What to produce: In the records below, find the line that contains "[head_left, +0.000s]" and the line that contains "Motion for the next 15"; write out exactly those two lines and everything between them, without the pictures.

==== Source information ====

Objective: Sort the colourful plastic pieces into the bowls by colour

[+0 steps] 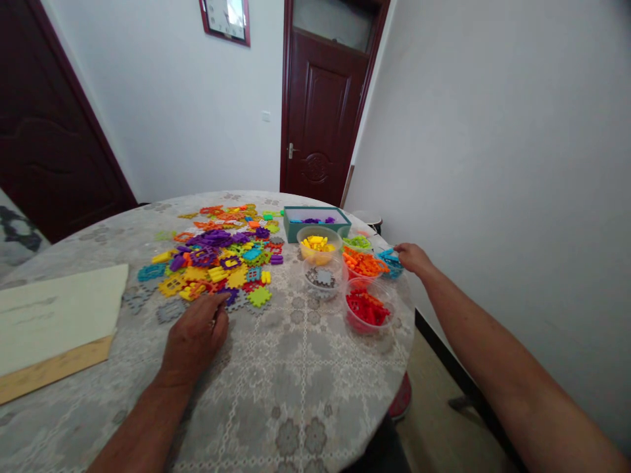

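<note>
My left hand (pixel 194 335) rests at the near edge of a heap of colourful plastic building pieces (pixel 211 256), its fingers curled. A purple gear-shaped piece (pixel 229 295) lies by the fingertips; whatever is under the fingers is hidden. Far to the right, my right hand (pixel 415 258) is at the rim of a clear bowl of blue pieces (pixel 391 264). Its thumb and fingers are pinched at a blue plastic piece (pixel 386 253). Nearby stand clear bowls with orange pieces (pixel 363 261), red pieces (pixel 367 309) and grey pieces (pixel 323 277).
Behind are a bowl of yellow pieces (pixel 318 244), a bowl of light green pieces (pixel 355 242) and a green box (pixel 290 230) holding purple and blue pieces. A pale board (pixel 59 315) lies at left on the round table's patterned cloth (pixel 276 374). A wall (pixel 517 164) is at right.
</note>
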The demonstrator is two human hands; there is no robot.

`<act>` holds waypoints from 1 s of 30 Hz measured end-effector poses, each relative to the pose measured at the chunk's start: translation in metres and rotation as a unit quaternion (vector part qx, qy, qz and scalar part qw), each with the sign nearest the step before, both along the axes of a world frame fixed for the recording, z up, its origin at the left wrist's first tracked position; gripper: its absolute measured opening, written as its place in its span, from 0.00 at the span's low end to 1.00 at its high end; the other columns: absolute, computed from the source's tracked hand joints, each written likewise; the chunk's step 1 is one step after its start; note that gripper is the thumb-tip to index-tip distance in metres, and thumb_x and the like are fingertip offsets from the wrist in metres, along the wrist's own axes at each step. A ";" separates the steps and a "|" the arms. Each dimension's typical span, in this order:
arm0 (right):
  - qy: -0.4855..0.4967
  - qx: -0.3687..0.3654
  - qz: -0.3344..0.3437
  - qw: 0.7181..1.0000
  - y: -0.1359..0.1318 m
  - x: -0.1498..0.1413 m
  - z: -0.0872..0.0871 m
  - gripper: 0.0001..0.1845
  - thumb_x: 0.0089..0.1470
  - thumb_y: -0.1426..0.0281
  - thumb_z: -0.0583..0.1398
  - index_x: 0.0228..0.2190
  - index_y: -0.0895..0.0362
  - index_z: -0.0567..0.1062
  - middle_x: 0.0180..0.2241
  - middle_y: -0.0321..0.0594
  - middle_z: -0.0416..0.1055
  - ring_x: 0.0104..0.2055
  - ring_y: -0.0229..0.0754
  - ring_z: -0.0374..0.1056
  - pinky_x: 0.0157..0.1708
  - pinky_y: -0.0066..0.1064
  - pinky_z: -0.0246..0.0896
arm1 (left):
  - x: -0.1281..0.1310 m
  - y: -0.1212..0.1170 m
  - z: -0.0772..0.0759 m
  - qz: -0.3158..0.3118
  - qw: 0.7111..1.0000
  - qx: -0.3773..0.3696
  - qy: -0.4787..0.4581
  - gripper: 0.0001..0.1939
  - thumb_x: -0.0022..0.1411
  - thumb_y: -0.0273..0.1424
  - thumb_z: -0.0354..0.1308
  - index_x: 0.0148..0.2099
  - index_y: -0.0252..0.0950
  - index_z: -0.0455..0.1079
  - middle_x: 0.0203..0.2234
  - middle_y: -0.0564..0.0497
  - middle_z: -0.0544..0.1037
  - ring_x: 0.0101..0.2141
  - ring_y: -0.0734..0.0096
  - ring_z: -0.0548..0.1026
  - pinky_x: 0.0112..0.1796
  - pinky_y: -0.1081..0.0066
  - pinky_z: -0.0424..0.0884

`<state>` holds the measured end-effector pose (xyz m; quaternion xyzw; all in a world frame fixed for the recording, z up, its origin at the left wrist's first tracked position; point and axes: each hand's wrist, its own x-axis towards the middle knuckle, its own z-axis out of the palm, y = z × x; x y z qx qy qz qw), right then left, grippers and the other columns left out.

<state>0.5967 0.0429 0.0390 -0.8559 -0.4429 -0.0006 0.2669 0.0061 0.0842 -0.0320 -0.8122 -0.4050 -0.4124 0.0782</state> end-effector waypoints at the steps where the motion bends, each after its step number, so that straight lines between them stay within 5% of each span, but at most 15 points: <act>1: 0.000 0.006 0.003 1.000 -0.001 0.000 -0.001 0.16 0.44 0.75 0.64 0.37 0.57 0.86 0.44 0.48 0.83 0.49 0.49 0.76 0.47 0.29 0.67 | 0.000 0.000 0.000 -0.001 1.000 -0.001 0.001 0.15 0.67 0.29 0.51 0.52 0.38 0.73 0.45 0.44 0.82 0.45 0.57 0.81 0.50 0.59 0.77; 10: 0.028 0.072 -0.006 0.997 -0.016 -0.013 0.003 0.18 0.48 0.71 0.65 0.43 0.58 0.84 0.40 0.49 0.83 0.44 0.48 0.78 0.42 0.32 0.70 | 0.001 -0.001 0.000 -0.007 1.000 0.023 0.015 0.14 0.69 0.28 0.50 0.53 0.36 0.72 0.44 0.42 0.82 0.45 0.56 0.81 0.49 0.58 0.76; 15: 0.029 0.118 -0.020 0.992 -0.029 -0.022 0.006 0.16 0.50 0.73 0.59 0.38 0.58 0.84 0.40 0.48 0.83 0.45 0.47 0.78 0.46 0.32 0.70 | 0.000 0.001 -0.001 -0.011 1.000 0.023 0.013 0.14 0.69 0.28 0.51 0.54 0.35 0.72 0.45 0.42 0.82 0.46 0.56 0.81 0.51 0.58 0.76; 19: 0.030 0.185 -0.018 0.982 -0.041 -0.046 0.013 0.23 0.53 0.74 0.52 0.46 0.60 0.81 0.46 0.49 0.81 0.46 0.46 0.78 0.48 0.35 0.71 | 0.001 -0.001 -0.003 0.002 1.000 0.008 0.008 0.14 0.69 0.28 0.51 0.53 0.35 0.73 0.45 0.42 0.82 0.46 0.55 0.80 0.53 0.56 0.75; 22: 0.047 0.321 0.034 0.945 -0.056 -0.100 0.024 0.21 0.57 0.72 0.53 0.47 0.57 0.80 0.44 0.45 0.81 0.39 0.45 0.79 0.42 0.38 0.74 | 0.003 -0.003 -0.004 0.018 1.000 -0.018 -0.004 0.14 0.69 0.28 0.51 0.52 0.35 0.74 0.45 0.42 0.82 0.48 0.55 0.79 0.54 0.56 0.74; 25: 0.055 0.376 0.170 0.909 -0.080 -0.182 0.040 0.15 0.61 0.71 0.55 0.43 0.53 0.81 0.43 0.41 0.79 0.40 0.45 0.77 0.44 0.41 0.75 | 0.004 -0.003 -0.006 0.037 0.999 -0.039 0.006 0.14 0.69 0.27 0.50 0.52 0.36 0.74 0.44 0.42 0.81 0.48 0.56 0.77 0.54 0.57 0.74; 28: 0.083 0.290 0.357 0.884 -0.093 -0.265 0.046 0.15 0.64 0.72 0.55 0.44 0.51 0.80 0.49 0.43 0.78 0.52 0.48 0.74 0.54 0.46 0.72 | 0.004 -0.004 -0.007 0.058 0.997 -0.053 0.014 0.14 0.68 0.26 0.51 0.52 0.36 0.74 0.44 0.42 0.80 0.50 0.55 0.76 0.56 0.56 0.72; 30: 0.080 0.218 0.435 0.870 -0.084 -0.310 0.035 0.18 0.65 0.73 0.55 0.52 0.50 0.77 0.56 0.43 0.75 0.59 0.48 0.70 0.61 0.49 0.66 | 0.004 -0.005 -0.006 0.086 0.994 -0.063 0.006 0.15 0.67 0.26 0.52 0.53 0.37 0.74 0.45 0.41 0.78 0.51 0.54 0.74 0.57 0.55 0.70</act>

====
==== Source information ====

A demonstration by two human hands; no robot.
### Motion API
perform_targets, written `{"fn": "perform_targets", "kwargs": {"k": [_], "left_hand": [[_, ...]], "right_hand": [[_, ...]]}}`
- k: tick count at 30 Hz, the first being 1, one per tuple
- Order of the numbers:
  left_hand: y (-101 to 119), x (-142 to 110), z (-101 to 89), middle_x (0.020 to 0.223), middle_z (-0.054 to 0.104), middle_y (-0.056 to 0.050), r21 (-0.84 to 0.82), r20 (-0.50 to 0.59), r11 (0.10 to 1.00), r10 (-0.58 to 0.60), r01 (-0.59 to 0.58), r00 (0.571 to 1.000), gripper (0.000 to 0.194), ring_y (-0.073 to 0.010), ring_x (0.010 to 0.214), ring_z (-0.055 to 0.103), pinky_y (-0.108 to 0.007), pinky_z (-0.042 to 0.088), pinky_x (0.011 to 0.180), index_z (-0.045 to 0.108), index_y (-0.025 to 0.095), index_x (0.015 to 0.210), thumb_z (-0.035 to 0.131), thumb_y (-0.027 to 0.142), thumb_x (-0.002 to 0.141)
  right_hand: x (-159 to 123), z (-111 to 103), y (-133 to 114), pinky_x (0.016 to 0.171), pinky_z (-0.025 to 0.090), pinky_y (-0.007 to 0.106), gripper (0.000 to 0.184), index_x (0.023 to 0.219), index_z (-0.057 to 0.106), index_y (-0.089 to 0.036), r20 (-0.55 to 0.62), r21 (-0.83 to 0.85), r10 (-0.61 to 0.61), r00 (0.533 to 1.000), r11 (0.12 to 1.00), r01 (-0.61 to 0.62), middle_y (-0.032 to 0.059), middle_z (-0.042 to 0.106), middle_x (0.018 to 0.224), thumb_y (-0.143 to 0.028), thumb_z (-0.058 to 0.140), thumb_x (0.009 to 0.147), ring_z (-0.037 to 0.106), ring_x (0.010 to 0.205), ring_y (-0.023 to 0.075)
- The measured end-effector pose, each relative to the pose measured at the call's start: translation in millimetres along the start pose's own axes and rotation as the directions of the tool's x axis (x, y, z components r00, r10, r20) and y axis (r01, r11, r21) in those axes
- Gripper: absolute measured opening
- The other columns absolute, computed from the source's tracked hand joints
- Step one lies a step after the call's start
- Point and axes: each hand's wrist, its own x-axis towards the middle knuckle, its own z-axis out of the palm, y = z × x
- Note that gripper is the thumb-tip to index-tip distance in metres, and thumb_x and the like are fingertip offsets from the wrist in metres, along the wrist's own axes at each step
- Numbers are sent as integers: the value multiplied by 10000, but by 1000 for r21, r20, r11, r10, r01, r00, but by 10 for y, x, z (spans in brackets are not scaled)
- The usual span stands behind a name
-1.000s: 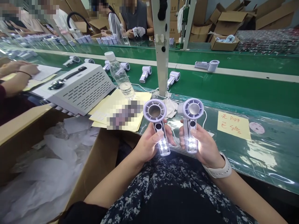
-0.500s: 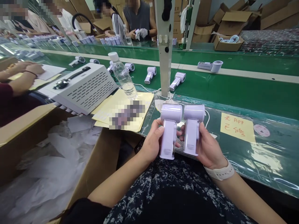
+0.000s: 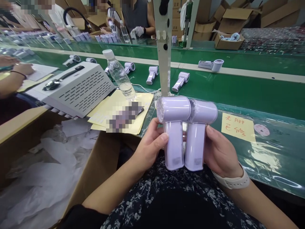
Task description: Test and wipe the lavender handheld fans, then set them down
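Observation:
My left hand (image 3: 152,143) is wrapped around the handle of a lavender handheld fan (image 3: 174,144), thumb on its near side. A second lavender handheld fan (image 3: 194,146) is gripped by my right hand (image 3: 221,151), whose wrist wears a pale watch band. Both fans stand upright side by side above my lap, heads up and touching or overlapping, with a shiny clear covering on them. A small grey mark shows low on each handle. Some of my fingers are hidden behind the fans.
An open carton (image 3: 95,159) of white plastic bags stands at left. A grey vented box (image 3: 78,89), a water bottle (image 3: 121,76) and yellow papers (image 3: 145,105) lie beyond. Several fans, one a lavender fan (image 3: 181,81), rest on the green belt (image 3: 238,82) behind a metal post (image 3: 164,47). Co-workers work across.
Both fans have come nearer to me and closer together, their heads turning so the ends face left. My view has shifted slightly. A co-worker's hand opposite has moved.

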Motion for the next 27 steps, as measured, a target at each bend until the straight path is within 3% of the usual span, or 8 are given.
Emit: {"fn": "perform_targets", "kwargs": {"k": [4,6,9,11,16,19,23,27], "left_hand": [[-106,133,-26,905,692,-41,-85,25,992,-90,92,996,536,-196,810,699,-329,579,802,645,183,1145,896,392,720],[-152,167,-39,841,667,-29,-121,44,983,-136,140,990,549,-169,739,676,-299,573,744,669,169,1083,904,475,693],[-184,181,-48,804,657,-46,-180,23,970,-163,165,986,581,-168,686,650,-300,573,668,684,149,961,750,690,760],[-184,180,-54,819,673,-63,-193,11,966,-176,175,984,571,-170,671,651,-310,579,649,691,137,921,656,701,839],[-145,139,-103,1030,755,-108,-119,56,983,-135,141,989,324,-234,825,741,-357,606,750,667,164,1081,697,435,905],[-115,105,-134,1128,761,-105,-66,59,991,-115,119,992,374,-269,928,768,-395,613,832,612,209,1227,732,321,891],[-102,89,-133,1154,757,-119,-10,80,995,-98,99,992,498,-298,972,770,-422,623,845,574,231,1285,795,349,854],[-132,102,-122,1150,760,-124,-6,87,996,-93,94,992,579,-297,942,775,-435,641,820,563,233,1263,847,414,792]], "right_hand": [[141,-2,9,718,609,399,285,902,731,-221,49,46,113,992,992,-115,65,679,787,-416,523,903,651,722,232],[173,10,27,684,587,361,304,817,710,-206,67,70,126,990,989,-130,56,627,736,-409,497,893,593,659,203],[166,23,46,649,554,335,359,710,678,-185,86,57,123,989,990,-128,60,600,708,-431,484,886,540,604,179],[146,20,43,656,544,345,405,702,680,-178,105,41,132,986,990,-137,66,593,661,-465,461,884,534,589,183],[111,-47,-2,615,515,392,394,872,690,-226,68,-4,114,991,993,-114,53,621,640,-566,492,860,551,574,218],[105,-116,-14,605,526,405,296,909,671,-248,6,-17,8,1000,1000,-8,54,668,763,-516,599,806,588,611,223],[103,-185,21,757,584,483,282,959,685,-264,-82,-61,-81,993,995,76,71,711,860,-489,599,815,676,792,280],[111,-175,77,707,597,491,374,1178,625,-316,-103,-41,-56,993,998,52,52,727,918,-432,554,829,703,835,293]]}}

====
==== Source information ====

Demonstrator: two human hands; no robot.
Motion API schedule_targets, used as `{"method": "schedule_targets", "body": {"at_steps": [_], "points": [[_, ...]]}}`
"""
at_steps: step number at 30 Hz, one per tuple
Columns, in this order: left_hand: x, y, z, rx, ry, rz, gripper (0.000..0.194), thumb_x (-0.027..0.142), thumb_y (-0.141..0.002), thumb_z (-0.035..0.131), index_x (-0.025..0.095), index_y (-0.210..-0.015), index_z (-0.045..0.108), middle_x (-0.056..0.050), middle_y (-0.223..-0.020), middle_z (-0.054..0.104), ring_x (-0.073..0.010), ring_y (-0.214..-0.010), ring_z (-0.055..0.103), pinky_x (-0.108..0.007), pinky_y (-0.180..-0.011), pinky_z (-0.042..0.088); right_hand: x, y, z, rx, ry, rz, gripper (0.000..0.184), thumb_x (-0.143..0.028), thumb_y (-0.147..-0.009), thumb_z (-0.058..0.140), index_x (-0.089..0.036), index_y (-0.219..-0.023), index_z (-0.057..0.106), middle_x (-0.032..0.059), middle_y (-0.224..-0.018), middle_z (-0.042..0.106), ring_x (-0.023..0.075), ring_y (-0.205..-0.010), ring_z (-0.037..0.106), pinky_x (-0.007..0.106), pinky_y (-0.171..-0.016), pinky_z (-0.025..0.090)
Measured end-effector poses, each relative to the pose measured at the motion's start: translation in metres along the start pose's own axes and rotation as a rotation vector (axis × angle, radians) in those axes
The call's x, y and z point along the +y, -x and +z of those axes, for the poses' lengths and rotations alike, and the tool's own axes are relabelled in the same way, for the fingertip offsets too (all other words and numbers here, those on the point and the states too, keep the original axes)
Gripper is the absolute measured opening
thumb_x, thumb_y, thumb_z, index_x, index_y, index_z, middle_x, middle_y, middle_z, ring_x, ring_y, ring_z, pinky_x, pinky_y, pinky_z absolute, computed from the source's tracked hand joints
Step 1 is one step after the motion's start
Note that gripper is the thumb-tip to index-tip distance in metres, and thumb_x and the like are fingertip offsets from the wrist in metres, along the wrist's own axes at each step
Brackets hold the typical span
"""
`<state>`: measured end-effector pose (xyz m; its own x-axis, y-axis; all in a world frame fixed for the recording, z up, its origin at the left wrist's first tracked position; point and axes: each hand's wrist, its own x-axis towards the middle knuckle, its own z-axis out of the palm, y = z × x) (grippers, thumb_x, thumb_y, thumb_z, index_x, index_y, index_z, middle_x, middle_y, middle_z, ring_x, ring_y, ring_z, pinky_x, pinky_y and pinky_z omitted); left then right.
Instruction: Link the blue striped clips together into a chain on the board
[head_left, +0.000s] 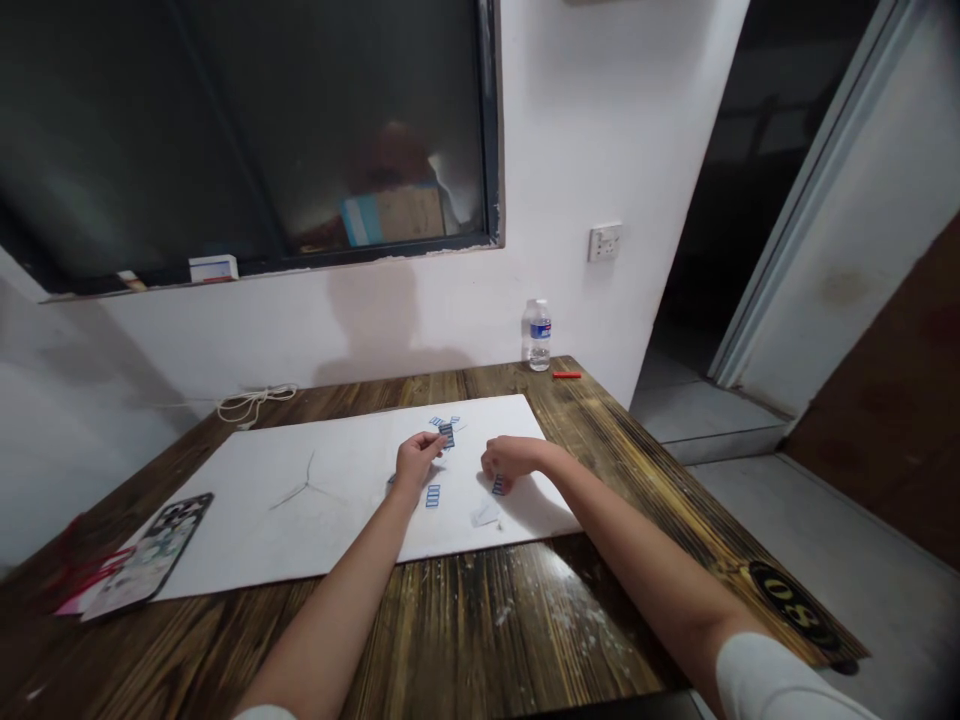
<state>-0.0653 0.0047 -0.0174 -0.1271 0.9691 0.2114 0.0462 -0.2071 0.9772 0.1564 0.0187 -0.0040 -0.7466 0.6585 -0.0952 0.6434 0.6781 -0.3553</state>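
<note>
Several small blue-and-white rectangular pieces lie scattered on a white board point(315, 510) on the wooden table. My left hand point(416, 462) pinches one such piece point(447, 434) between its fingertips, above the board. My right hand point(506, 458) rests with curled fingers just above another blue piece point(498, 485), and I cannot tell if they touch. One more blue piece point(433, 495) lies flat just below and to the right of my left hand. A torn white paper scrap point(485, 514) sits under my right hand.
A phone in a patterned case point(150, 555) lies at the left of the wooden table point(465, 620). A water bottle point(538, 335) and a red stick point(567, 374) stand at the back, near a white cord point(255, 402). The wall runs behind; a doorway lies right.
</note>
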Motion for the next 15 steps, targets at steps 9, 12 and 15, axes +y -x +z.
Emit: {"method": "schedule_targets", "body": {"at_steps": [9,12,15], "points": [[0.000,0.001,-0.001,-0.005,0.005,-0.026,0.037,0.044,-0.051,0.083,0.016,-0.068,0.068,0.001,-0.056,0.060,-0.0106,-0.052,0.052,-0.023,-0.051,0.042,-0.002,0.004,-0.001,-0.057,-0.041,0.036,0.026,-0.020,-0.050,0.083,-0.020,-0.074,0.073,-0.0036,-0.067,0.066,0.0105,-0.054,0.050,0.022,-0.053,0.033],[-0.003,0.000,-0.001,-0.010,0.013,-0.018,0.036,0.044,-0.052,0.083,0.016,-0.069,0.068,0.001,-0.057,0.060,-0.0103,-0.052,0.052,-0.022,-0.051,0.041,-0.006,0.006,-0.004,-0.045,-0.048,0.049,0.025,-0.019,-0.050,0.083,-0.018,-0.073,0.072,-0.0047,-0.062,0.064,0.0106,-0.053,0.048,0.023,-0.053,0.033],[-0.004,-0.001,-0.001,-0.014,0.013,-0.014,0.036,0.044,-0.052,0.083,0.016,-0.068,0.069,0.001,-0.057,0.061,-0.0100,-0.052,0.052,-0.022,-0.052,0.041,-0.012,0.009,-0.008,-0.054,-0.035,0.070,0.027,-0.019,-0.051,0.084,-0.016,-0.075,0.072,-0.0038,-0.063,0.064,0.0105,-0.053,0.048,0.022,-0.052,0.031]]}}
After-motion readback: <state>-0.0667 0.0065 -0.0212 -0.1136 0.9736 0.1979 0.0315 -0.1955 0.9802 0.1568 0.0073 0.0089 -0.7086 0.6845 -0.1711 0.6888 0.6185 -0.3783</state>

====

Response to this task:
[head_left, +0.000s] 
<state>-0.0653 0.0047 -0.0174 -0.1271 0.9691 0.2114 0.0462 -0.2071 0.9772 0.1564 0.0187 -0.0040 -0.7466 0.6585 -0.0952 0.6434 0.6781 -0.3553</state>
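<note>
Several small blue-and-white rectangular pieces lie scattered on a white board point(315, 510) on the wooden table. My left hand point(416, 462) pinches one such piece point(447, 434) between its fingertips, above the board. My right hand point(506, 458) rests with curled fingers just above another blue piece point(498, 485), and I cannot tell if they touch. One more blue piece point(433, 495) lies flat just below and to the right of my left hand. A torn white paper scrap point(485, 514) sits under my right hand.
A phone in a patterned case point(150, 555) lies at the left of the wooden table point(465, 620). A water bottle point(538, 335) and a red stick point(567, 374) stand at the back, near a white cord point(255, 402). The wall runs behind; a doorway lies right.
</note>
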Motion for the next 15 steps, targets at steps 9, 12 and 15, axes +y -x +z.

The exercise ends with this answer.